TASK TO COMPLETE: Find the word "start" in the listing below, then return every line it appears in.
*** Opening DATA TO PROCESS ***
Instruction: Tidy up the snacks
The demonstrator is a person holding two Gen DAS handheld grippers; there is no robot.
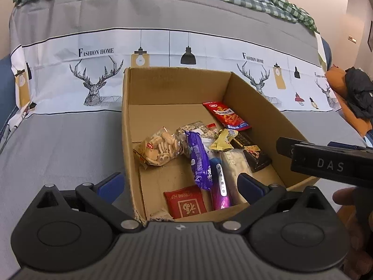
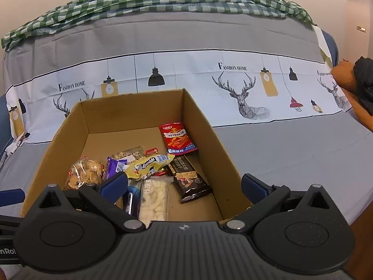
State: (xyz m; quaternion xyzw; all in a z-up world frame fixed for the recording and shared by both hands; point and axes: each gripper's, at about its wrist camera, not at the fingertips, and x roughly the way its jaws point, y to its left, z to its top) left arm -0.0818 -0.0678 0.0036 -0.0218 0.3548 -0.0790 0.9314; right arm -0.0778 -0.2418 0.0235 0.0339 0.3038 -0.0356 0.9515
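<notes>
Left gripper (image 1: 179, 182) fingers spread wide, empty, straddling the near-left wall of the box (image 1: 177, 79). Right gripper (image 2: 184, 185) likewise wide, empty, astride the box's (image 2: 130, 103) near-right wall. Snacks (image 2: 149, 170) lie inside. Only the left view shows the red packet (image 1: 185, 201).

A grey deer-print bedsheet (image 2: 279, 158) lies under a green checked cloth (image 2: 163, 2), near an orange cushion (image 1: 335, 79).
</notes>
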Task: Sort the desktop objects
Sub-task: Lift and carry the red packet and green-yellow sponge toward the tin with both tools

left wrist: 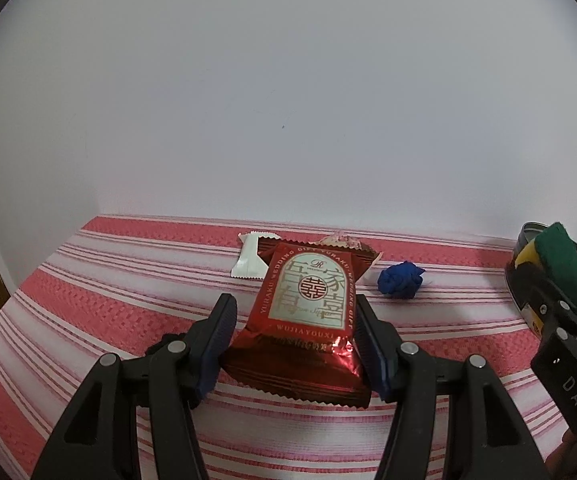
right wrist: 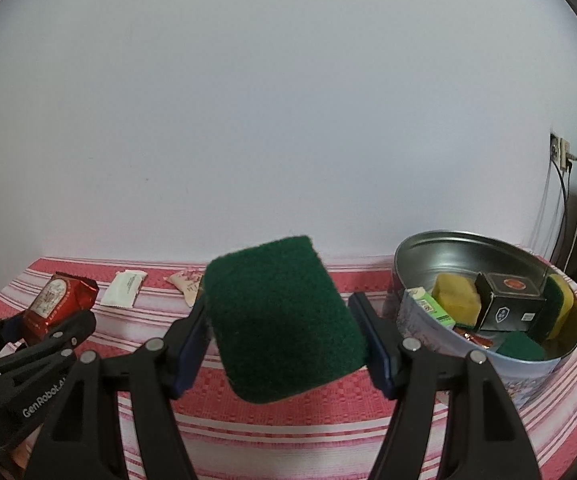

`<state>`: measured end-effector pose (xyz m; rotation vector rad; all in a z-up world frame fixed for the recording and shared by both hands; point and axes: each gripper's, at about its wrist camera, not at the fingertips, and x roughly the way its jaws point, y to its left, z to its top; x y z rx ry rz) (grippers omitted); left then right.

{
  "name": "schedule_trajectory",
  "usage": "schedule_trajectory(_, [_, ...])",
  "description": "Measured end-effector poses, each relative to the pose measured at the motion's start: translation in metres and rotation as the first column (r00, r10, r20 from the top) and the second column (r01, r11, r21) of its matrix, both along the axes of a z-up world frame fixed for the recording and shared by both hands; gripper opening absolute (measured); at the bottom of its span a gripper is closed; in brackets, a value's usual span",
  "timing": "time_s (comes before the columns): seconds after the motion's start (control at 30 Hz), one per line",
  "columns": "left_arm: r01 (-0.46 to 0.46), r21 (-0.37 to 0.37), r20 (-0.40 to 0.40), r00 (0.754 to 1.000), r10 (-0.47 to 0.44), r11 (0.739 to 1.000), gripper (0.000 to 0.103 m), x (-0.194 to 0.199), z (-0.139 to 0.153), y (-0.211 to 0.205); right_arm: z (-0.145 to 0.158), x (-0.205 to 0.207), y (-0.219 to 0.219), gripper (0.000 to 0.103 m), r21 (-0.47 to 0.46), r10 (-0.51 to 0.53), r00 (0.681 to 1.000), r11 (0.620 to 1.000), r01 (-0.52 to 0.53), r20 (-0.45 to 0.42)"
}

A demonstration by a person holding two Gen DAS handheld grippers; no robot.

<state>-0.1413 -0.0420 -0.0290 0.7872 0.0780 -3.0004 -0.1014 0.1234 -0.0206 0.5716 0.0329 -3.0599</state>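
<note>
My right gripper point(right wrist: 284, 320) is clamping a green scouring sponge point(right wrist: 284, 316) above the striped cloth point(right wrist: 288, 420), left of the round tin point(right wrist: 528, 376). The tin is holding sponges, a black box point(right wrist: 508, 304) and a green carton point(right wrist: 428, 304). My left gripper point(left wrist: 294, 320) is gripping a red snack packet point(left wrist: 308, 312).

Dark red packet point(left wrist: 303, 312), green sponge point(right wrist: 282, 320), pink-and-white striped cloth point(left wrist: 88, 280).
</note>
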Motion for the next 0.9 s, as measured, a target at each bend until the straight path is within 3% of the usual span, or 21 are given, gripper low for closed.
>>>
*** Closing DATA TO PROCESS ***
OUTPUT:
  "description": "Measured end-effector poses, each relative to the pose measured at the motion's start: translation in metres and rotation as the first column (r00, r10, r20 from the top) and the second column (r01, r11, r21) of its matrix, both along the axes of a z-up world frame fixed for the recording and shared by both hands; gripper opening absolute (measured); at the bottom of its span a gripper is closed; in brackets, a value's usual span",
  "timing": "time_s (comes before the columns): seconds after the motion's start (control at 30 Hz), one per line",

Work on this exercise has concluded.